Use of protective personal equipment (PPE) when providing direct care to a sick person or handling potentially infected wildlife
At this time, CDC does not recommend the routine use of masks or other PPE by well persons in the general population.
Whenever possible, rather than relying on the use of facemasks or respirators, close contact and crowded conditions should be avoided during an influenza pandemic.
Facemasks should be considered for use by individuals who enter crowded settings, both to protect their nose and mouth from other people's coughs and to reduce the wearers' likelihood of coughing on others. The time spent in crowded settings should be as short as possible.
Respirators should be considered for use by individuals for whom close contact with an infectious person is unavoidable. This can include selected individuals who must take care of a sick person at home or as part of their job.
For those providing direct care to infected/symptomatic persons and those handling birds or other wildlife suspected of being infected with H5N1or other potential pandemic causing organism (this category could include emergency and law enforcement personnel):
Wear a minimum of N-95 filtering facepiece respirator, goggles, and gloves to prevent contact with infectious agent.
For additional, more specific information on proper PPE for these scenarios, refer to Appendix H.

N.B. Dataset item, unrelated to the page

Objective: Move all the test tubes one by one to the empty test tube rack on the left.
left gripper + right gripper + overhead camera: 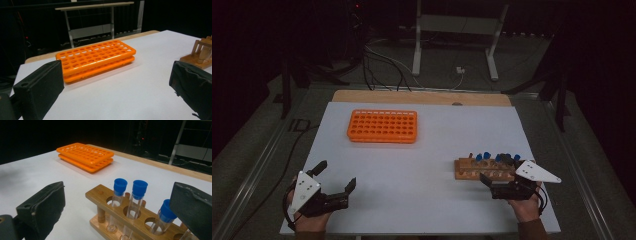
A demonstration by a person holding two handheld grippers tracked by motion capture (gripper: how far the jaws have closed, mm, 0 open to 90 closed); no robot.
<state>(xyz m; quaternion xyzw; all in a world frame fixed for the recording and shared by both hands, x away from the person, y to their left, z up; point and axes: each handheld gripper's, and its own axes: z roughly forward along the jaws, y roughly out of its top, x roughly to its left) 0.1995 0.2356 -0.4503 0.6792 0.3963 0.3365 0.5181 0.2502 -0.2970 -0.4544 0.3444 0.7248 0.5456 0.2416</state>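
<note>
Right gripper (120, 207) is hovering spread over the wooden rack (130, 220), lining up on a blue-capped tube (117, 200); left gripper (334, 185) is idling spread, empty; next: closing squarely on one tube, lifting toward the orange rack (382, 126).

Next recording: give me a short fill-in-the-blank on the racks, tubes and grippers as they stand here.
1. The tubes standing in the wooden rack have caps coloured ____.
2. The rack farther back on the white table is coloured ____.
3. The right gripper hovers by the ____ rack, jaws open and holding nothing.
4. The holes of the plastic rack hold ____ tubes, and the left gripper is open.

Missing words: blue; orange; wooden; no
</note>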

PPE use and training for DOI employees is done in accordance with 29 CFR 1910.132 – 134.
Facemasks and respirators should be used in combination with other preventive measures, such as hand hygiene and social distancing, to help reduce the risk for influenza infection during a pandemic. This interim guidance will be updated as new information becomes available.
Develop a personal / family prepared-ness plan
Stockpile bottled water, non-perishable food, and other emergency supplies at home.
In addition, refer to the Individuals / Families pandemic influenza planning checklist in Appendix O.
The supply chain may be interrupted and stores may have reduced stock of items for sale.
These items can also be used during other types of emergencies.
Educate family members
Teach your family on the personal hygiene and infection control measures that are outlined throughout this chart, as well as the family preparedness plan.
Practice these measures and implementing the preparedness plan.
Vaccination and Anti-Viral Medications
CDC is developing guidance on anti-viral medication and vaccine distribution and use during an influenza pandemic. DOI's interim prioritization scheme is located in Appendix G. Those DOI personnel supporting COOP and other Mission Essential Functions, as well as those performing emergency services, critical infrastructure, and critical homeland and nation security services are among those included in the priority groups for receiving pandemic vaccination. When vaccine is available, COOP team members will be required to be vaccinated in order to gain access to the Departmental alternate sites.
In addition, employees should receive the current season's influenza vaccine. This will reduce the possibility of dual infection with avian and human influenza viruses that could occur and result in viral reassortment (mixing of genes from human and avian viruses to form a new, mutated form of the influenza virus).
Additional Precautions for Mission-Critical Personnel
In addition to the general precautions listed above, such as ensuring good personal hygiene, social distancing, and frequent hand washing, for those who must report to work to ensure the continuity of operations and Mission Essential Functions for the Department, refer to the guidance provided in Sections 5.4.6 (Continuity Planning for Pandemic Influenza) and 220.127.116.11 (Special Provisions for COOP Team Members during a Pandemic) of this Plan.